━━━━━ Entries supplied

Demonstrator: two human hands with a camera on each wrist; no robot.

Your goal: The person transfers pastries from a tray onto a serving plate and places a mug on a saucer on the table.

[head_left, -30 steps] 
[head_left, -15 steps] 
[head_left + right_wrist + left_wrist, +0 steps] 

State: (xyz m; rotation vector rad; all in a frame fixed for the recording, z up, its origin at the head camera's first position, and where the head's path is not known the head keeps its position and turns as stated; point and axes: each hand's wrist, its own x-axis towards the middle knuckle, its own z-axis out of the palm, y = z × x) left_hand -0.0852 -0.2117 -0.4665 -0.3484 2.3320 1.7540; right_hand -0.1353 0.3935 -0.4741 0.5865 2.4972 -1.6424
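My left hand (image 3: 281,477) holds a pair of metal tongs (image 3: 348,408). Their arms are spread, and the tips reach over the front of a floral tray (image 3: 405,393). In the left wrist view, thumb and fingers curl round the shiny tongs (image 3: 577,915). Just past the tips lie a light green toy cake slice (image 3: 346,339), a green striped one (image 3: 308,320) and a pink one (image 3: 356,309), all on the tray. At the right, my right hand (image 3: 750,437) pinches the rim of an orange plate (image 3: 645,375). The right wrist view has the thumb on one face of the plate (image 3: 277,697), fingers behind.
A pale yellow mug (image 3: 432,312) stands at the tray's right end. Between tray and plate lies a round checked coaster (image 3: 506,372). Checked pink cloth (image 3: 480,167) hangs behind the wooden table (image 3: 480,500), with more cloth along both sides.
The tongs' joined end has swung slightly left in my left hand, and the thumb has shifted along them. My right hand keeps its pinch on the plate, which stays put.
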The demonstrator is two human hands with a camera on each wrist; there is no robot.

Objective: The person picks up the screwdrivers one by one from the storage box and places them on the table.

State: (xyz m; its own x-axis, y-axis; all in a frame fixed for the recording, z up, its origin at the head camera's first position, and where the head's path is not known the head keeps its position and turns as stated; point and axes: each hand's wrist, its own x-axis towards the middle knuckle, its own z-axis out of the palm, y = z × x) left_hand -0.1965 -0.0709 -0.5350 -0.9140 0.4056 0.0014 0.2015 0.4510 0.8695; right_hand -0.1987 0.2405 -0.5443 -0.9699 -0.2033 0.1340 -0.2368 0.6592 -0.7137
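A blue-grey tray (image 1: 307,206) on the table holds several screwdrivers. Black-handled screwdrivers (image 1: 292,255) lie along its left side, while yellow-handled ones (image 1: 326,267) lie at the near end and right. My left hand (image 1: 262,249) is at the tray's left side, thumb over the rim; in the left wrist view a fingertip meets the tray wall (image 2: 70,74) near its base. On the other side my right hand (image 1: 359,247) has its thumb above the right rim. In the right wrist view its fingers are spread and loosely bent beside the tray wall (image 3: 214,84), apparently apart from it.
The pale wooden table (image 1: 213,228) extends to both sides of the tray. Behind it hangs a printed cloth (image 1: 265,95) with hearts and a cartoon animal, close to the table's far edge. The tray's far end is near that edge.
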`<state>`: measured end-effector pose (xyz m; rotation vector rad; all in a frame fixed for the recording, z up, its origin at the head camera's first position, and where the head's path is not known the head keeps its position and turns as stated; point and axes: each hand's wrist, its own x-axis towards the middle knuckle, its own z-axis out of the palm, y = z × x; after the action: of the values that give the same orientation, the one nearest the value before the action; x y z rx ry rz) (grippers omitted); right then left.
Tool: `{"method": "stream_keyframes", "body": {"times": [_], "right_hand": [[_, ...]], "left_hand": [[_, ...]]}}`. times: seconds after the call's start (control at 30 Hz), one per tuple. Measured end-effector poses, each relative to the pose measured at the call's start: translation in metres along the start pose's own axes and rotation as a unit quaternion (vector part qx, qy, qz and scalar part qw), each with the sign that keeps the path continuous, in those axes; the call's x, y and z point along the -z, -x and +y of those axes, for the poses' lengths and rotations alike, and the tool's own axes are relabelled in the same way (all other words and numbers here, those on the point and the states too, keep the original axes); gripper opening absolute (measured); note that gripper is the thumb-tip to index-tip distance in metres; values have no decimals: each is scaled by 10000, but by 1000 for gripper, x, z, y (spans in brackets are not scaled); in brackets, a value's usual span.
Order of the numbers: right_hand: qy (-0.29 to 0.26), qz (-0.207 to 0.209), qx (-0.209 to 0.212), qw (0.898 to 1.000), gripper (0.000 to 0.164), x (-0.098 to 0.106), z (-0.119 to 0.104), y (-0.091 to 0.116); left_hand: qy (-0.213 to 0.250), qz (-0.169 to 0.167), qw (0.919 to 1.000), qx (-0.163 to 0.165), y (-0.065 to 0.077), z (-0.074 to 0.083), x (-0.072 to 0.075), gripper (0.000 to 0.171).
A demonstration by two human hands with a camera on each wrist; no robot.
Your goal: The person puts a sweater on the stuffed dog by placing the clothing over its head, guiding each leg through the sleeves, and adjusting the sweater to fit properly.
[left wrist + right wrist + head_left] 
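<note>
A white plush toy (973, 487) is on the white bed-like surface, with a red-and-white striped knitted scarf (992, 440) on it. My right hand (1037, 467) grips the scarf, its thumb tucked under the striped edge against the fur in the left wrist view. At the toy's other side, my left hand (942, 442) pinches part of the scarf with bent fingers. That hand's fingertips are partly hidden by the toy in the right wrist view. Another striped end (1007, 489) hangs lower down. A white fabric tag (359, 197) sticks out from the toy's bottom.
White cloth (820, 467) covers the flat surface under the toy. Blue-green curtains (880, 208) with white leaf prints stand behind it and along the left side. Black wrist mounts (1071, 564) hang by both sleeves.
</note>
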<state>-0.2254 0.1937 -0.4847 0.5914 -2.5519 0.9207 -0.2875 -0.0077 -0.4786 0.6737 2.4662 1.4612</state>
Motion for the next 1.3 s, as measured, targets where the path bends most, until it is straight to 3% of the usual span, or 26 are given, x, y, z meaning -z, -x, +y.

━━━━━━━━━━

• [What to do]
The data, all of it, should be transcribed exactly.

• [Response to this exercise]
Demonstrator: two human hands with a camera on each wrist; no robot.

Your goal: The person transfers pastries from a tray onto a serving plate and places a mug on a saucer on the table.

[head_left, -30 steps] 
[head_left, -15 steps] 
[head_left + right_wrist + left_wrist, +0 steps] 

State: (xyz m; rotation vector rad; all in a frame fixed for the recording, z up, its origin at the head camera's first position, and where the head's path is not known the head keeps its position and turns as stated; point and axes: each hand's wrist, its own x-axis towards the middle knuckle, its own z-axis out of the palm, y = z × x) left_hand -0.0852 -0.2117 -0.4665 -0.3484 2.3320 1.7540; right_hand -0.1353 0.3935 -0.4741 0.5865 2.4972 -1.6424
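My left hand (image 3: 281,477) holds a pair of metal tongs (image 3: 348,408). Their arms are spread, and the tips reach over the front of a floral tray (image 3: 405,393). In the left wrist view, thumb and fingers curl round the shiny tongs (image 3: 577,915). Just past the tips lie a light green toy cake slice (image 3: 346,339), a green striped one (image 3: 308,320) and a pink one (image 3: 356,309), all on the tray. At the right, my right hand (image 3: 750,437) pinches the rim of an orange plate (image 3: 645,375). The right wrist view has the thumb on one face of the plate (image 3: 277,697), fingers behind.
A pale yellow mug (image 3: 432,312) stands at the tray's right end. Between tray and plate lies a round checked coaster (image 3: 506,372). Checked pink cloth (image 3: 480,167) hangs behind the wooden table (image 3: 480,500), with more cloth along both sides.
The tongs' joined end has swung slightly left in my left hand, and the thumb has shifted along them. My right hand keeps its pinch on the plate, which stays put.
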The demonstrator is two human hands with a camera on each wrist; there is no robot.

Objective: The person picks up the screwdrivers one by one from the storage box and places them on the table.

State: (xyz m; its own x-axis, y-axis; all in a frame fixed for the recording, z up, its origin at the head camera's first position, and where the head's path is not known the head keeps its position and turns as stated; point and axes: each hand's wrist, its own x-axis towards the middle knuckle, its own z-axis out of the palm, y = z × x) left_hand -0.1965 -0.0709 -0.5350 -0.9140 0.4056 0.0014 0.2015 0.4510 0.8695; right_hand -0.1987 0.2405 -0.5443 -0.9699 -0.2033 0.1340 -0.2368 0.6592 -0.7137
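A blue-grey tray (image 1: 307,206) on the table holds several screwdrivers. Black-handled screwdrivers (image 1: 292,255) lie along its left side, while yellow-handled ones (image 1: 326,267) lie at the near end and right. My left hand (image 1: 262,249) is at the tray's left side, thumb over the rim; in the left wrist view a fingertip meets the tray wall (image 2: 70,74) near its base. On the other side my right hand (image 1: 359,247) has its thumb above the right rim. In the right wrist view its fingers are spread and loosely bent beside the tray wall (image 3: 214,84), apparently apart from it.
The pale wooden table (image 1: 213,228) extends to both sides of the tray. Behind it hangs a printed cloth (image 1: 265,95) with hearts and a cartoon animal, close to the table's far edge. The tray's far end is near that edge.
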`<state>`: measured end-effector pose (xyz m; rotation vector rad; all in a frame fixed for the recording, z up, its origin at the head camera's first position, and where the head's path is not known the head keeps its position and turns as stated; point and axes: each hand's wrist, its own x-axis towards the middle knuckle, its own z-axis out of the palm, y = z × x; after the action: of the values that give the same orientation, the one nearest the value before the action; x y z rx ry rz) (grippers omitted); right then left.
Tool: `{"method": "stream_keyframes", "body": {"times": [_], "right_hand": [[_, ...]], "left_hand": [[_, ...]]}}`. times: seconds after the call's start (control at 30 Hz), one per tuple. Measured end-effector poses, each relative to the pose measured at the call's start: translation in metres along the start pose's own axes and rotation as a unit quaternion (vector part qx, qy, qz and scalar part qw), each with the sign that keeps the path continuous, in those axes; the call's x, y and z point along the -z, -x and +y of those axes, for the poses' lengths and rotations alike, and the tool's own axes are relabelled in the same way (all other words and numbers here, those on the point and the states too, keep the original axes); gripper opening absolute (measured); note that gripper is the thumb-tip to index-tip distance in metres; values have no decimals: each is scaled by 10000, but by 1000 for gripper, x, z, y (spans in brackets are not scaled); in brackets, a value's usual span.
Order of the numbers: right_hand: qy (-0.29 to 0.26), qz (-0.207 to 0.209), qx (-0.209 to 0.212), qw (0.898 to 1.000), gripper (0.000 to 0.164), x (-0.098 to 0.106), z (-0.119 to 0.104), y (-0.091 to 0.116); left_hand: qy (-0.213 to 0.250), qz (-0.169 to 0.167), qw (0.919 to 1.000), qx (-0.163 to 0.165), y (-0.065 to 0.077), z (-0.074 to 0.083), x (-0.072 to 0.075), gripper (0.000 to 0.171).
A demonstration by two human hands with a camera on each wrist; no robot.
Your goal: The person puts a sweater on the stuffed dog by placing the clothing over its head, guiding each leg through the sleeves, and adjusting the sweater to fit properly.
[left wrist + right wrist + head_left] 
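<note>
A white plush toy (973, 487) is on the white bed-like surface, with a red-and-white striped knitted scarf (992, 440) on it. My right hand (1037, 467) grips the scarf, its thumb tucked under the striped edge against the fur in the left wrist view. At the toy's other side, my left hand (942, 442) pinches part of the scarf with bent fingers. That hand's fingertips are partly hidden by the toy in the right wrist view. Another striped end (1007, 489) hangs lower down. A white fabric tag (359, 197) sticks out from the toy's bottom.
White cloth (820, 467) covers the flat surface under the toy. Blue-green curtains (880, 208) with white leaf prints stand behind it and along the left side. Black wrist mounts (1071, 564) hang by both sleeves.
</note>
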<state>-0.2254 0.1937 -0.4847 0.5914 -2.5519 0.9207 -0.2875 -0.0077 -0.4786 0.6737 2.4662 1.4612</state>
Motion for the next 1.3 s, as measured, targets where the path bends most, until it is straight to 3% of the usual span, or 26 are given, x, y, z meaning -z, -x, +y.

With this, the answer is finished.